Minimax Generalized Cross-Entropy
This work addresses a specific issue in supervised classification for machine learning practitioners, offering an incremental improvement over existing loss functions.
The paper tackles the problem of balancing optimization difficulty and robustness in classification by proposing a minimax formulation of generalized cross-entropy (MGCE), which results in convex optimization and achieves strong accuracy, faster convergence, and better calibration, especially with label noise.

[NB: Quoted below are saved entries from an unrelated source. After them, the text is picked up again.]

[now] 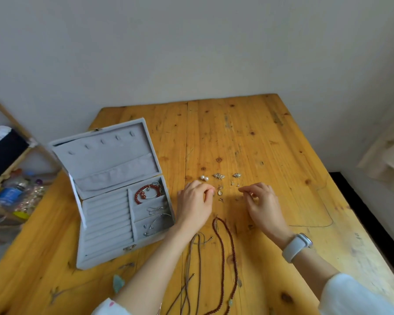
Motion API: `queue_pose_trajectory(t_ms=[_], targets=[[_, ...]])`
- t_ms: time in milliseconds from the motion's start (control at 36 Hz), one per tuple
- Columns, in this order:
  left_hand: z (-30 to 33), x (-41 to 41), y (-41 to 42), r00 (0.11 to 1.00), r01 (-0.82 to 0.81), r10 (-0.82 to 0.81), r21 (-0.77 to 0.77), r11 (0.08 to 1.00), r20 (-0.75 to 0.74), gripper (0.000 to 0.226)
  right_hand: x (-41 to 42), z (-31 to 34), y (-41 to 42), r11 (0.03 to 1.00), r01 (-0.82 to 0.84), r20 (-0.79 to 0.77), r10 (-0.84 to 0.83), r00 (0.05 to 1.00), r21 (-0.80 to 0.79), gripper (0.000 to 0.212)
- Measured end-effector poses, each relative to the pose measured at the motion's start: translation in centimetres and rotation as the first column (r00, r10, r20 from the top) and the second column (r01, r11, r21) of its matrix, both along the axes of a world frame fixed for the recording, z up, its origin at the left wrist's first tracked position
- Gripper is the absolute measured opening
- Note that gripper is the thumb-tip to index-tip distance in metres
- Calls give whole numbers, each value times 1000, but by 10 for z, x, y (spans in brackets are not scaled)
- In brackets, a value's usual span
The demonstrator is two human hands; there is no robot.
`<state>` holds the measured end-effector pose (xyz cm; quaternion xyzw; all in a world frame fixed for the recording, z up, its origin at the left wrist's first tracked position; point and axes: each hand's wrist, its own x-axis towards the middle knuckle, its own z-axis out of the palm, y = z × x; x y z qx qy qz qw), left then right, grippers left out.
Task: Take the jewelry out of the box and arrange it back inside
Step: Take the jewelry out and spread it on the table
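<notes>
A grey velvet jewelry box (pixel 107 226) stands open on the left of the wooden table (pixel 271 144). A red bead bracelet (pixel 146 192) and silver pieces (pixel 157 210) lie in its right compartments. On the table, two pearls (pixel 204 177), silver ornaments (pixel 219 176) and tiny earrings (pixel 220 191) are laid out. My left hand (pixel 195 202) hovers beside the earrings with its fingertips pinched together; what they hold is too small to see. My right hand (pixel 261 201) does the same on the other side. A dark red bead necklace (pixel 228 255) and cord necklaces (pixel 196 258) lie near me.
A pale green stone pendant (pixel 118 283) lies near the table's front edge. A wooden shelf (pixel 7 178) with bottles stands left of the table. White walls close in behind and to the right. A white watch (pixel 297 246) is on my right wrist.
</notes>
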<state>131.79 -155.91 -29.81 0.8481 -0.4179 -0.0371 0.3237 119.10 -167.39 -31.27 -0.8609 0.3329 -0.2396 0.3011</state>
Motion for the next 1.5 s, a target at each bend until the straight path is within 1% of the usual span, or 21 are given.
queue_pose_trajectory(t_ms=[111, 194, 333, 417, 472, 528, 611, 639, 722, 806, 889, 944, 1000, 1083, 1139, 1194, 1278, 1361, 1444, 1500], targets=[[0, 10, 39, 996, -74, 76, -42, 996, 55, 18, 15, 7, 25, 995, -97, 16, 97, 995, 20, 20], [-2, 25, 74, 977, -187, 189, -31, 982, 95, 17, 32, 9, 46, 981, -187, 16, 187, 982, 42, 20], [-9, 55, 129, 900, -410, 383, 105, 906, 207, 24, 71, 13, 76, 954, -300, -34, 300, 953, 21, 21], [-16, 72, 152, 889, -445, 400, 212, 870, 224, 35, 100, 15, 89, 941, -336, -75, 332, 940, -47, 22], [-21, 77, 160, 903, -423, 383, 247, 872, 193, 42, 121, 17, 95, 938, -334, -104, 324, 940, -96, 23], [-22, 77, 163, 909, -409, 369, 240, 880, 194, 50, 142, 20, 98, 936, -322, -155, 300, 941, -144, 26], [-25, 76, 162, 908, -407, 361, 239, 882, 214, 44, 166, 22, 101, 924, -301, -286, 230, 930, -234, 30], [-24, 76, 162, 907, -409, 364, 231, 883, 215, 46, 172, 22, 101, 915, -301, -333, 205, 920, -268, 31], [-23, 75, 163, 905, -408, 361, 218, 887, 223, 68, 185, 21, 102, 877, -332, -472, 143, 870, -347, 35], [-23, 74, 163, 901, -414, 367, 205, 887, 232, 69, 189, 17, 103, 856, -343, -506, 115, 855, -387, 33], [-22, 73, 162, 899, -421, 373, 215, 881, 231, 67, 188, 14, 102, 847, -336, -464, 122, 877, -412, 29], [-22, 73, 162, 904, -413, 365, 233, 880, 224, 69, 186, 14, 101, 866, -320, -383, 166, 909, -385, 27], [-21, 72, 162, 906, -409, 362, 237, 881, 219, 68, 183, 17, 100, 892, -332, -213, 276, 937, -305, 21], [-20, 72, 162, 911, -403, 357, 255, 879, 207, 55, 175, 33, 100, 899, -414, 46, 424, 905, -140, 8], [-19, 73, 161, 911, -405, 361, 270, 874, 197, 44, 166, 48, 99, 897, -427, 167, 442, 882, -119, 3], [-15, 76, 157, 906, -419, 376, 270, 867, 195, 38, 155, 59, 96, 910, -394, 265, 414, 871, -127, 4], [-7, 81, 142, 909, -400, 354, 224, 889, 222, 33, 139, 66, 86, 929, -350, 323, 369, 871, -118, 5], [0, 88, 119, 931, -320, 262, 226, 920, 254, 31, 125, 64, 76, 937, -337, 314, 349, 883, -92, 5], [6, 100, 97, 948, -252, 167, 318, 914, 271, 27, 110, 61, 65, 949, -307, 312, 314, 897, -74, 5], [10, 108, 86, 948, -225, 98, 421, 879, 301, 23, 99, 59, 59, 957, -283, 294, 289, 911, -65, 6]])
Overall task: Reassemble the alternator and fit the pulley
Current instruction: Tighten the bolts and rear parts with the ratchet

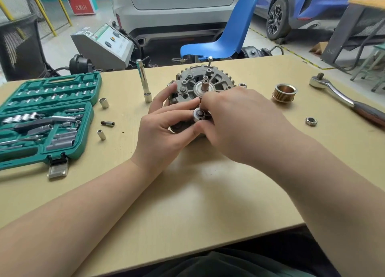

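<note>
1. Tabletop [187,193] of pale, smooth wood laminate spreads under both my forearms.
2. Socket set case [48,118], green moulded plastic, lies open at my left, its ribbed slots filled with chrome sockets and bits.
3. Alternator [205,82] sits mid-table just beyond my hands: a round, grey cast-metal housing with a toothed, finned rim and a short coppery shaft standing up from a bright bearing ring.
4. My left hand [164,128] curls round the housing's near-left side, fingers wrapped on the casting.
5. My right hand [239,122] bends over the near edge, fingertips pinching at a small round knurled metal part [199,114]; whether I truly grip it I cannot tell.
6. Ratchet wrench [341,98], polished chrome with a dark handle, lies far right.
7. Extension bar [143,81], a slim mirror-bright cylinder, lies left of the alternator.
8. Pulley [284,92], brassy and grooved, rests right of the alternator, well apart.
9. Hex nut [311,121] lies nearer me than the pulley.
</note>
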### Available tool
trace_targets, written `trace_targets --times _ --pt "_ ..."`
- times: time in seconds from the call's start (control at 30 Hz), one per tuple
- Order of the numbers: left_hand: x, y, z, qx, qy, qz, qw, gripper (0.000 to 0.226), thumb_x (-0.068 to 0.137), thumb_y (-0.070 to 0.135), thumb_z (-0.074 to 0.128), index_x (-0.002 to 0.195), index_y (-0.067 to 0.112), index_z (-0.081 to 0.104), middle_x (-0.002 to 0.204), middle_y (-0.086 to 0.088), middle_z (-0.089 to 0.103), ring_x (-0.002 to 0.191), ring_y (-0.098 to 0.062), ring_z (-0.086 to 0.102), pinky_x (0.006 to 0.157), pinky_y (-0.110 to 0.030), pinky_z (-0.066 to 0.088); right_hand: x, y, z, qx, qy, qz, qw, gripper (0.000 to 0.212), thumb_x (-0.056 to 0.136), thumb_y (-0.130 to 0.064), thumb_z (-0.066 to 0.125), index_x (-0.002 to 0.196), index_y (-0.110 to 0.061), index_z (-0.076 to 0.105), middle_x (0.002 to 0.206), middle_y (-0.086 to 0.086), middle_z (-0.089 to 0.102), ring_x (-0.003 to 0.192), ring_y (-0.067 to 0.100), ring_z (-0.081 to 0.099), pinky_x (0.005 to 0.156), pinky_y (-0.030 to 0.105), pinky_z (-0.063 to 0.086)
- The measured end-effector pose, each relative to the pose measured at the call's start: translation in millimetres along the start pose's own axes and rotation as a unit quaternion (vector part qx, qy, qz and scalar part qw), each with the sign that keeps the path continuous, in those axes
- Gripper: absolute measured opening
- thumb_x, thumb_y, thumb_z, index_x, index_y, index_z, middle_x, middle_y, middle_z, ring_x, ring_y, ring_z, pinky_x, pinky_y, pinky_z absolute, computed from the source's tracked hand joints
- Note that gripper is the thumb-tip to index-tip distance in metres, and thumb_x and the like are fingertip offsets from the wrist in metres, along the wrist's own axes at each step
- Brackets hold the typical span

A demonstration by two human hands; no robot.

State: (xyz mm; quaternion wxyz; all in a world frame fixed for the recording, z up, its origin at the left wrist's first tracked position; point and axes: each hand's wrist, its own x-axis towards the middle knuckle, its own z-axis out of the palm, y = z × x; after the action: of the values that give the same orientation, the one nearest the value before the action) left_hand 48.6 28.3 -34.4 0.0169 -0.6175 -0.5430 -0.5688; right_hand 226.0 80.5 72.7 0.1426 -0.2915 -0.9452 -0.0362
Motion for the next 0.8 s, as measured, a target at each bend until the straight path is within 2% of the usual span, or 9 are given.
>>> trace_targets --times 0.1,0.23,0.33,0.37,0.43,0.5,0.6,0.73,0.8 --pt "-0.5 -0.3 0.4 -0.001 0.005 -0.006 1.000 0.018 0.092 0.028 0.083 0.105 0.016 0.085 0.126 0.004 0.077 0.152 -0.022 0.045 0.123 -0.042 0.039 -2.5 -3.8 4.0 0.027 0.001 0.019 0.999 0.022 0.102 -0.039 0.057 0.096 -0.028 0.039 0.076 -0.004 0.032 0.082 0.029 0.042 0.068 0.036 0.031" --pt "1.1 -0.5 -0.5 -0.006 -0.003 0.015 1.000 0.012 0.092 0.017 0.086 0.099 0.025 0.081 0.122 0.004 0.078 0.146 -0.030 0.053 0.126 -0.044 0.034 2.2 3.9 1.5 0.010 0.007 -0.036 0.999 0.018 0.098 -0.025 0.062 0.096 -0.029 0.045 0.084 -0.004 0.049 0.086 0.029 0.050 0.068 0.039 0.042" --pt "2.4 -1.8 0.1 0.010 -0.001 0.031 0.999 0.009 0.093 0.015 0.087 0.093 0.023 0.081 0.110 0.004 0.081 0.123 -0.041 0.067 0.127 -0.049 0.033 8.6 11.0 -7.3 0.000 -0.022 -0.081 0.996 0.021 0.098 -0.021 0.063 0.113 -0.034 0.060 0.100 -0.005 0.060 0.098 0.026 0.056 0.081 0.042 0.049" --pt "1.9 -3.0 0.3 0.013 -0.002 0.029 0.999 0.003 0.093 0.016 0.087 0.092 0.017 0.084 0.112 0.003 0.081 0.126 -0.039 0.065 0.126 -0.050 0.034 10.2 12.1 -8.9 0.004 -0.030 -0.078 0.997 0.021 0.098 -0.023 0.063 0.114 -0.035 0.061 0.100 -0.005 0.061 0.098 0.026 0.056 0.081 0.042 0.050" --pt "0.8 -3.2 0.1 0.014 -0.003 0.018 1.000 0.009 0.093 0.015 0.086 0.102 0.011 0.086 0.122 -0.001 0.079 0.143 -0.034 0.056 0.126 -0.051 0.034 9.5 10.4 -7.0 0.002 -0.015 -0.054 0.998 0.009 0.098 -0.033 0.063 0.103 -0.034 0.056 0.090 -0.003 0.056 0.090 0.029 0.054 0.072 0.041 0.047" --pt "0.1 -2.3 -0.6 0.011 -0.005 0.017 1.000 0.016 0.094 0.019 0.084 0.109 0.013 0.084 0.127 0.000 0.077 0.151 -0.027 0.049 0.126 -0.050 0.035 4.9 5.7 0.5 0.006 0.006 -0.022 1.000 0.019 0.099 -0.039 0.061 0.096 -0.030 0.043 0.076 -0.003 0.040 0.083 0.030 0.047 0.067 0.037 0.036" --pt "-1.5 -1.4 -0.5 0.014 0.000 0.004 1.000 0.024 0.092 0.021 0.081 0.114 0.011 0.083 0.127 -0.001 0.077 0.153 -0.024 0.045 0.124 -0.049 0.039 -4.9 -7.5 13.5 0.026 0.026 0.023 0.999 0.030 0.103 -0.045 0.054 0.099 -0.024 0.033 0.071 -0.006 0.022 0.078 0.028 0.038 0.069 0.035 0.031" --pt "-1.9 -1.5 -1.0 0.007 -0.004 0.003 1.000 0.021 0.088 0.008 0.084 0.108 0.016 0.082 0.125 0.001 0.076 0.152 -0.028 0.046 0.123 -0.048 0.039 -7.4 -8.1 17.6 0.043 0.051 0.039 0.997 0.028 0.103 -0.047 0.055 0.097 -0.025 0.038 0.069 -0.007 0.024 0.078 0.028 0.038 0.066 0.035 0.029" --pt "-0.3 -1.0 -1.3 0.002 -0.007 0.013 1.000 0.014 0.092 0.014 0.083 0.104 0.020 0.081 0.125 0.001 0.076 0.151 -0.029 0.047 0.124 -0.049 0.038 -2.6 -1.2 9.0 0.014 0.054 0.004 0.998 0.017 0.100 -0.042 0.060 0.097 -0.027 0.053 0.073 -0.005 0.042 0.079 0.030 0.044 0.063 0.036 0.030"
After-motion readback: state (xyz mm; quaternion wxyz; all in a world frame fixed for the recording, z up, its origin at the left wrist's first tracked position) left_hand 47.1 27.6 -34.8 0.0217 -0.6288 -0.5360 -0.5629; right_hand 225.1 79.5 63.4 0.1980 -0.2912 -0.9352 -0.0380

Loss functions play a central role in supervised classification. Cross-entropy (CE) is widely used, whereas the mean absolute error (MAE) loss can offer robustness but is difficult to optimize. Interpolating between the CE and MAE losses, generalized cross-entropy (GCE) has recently been introduced to provide a trade-off between optimization difficulty and robustness. Existing formulations of GCE result in a non-convex optimization over classification margins that is prone to underfitting, leading to poor performances with complex datasets. In this paper, we propose a minimax formulation of generalized cross-entropy (MGCE) that results in a convex optimization over classification margins. Moreover, we show that MGCEs can provide an upper bound on the classification error. The proposed bilevel convex optimization can be efficiently implemented using stochastic gradient computed via implicit differentiation. Using benchmark datasets, we show that MGCE achieves strong accuracy, faster convergence, and better calibration, especially in the presence of label noise.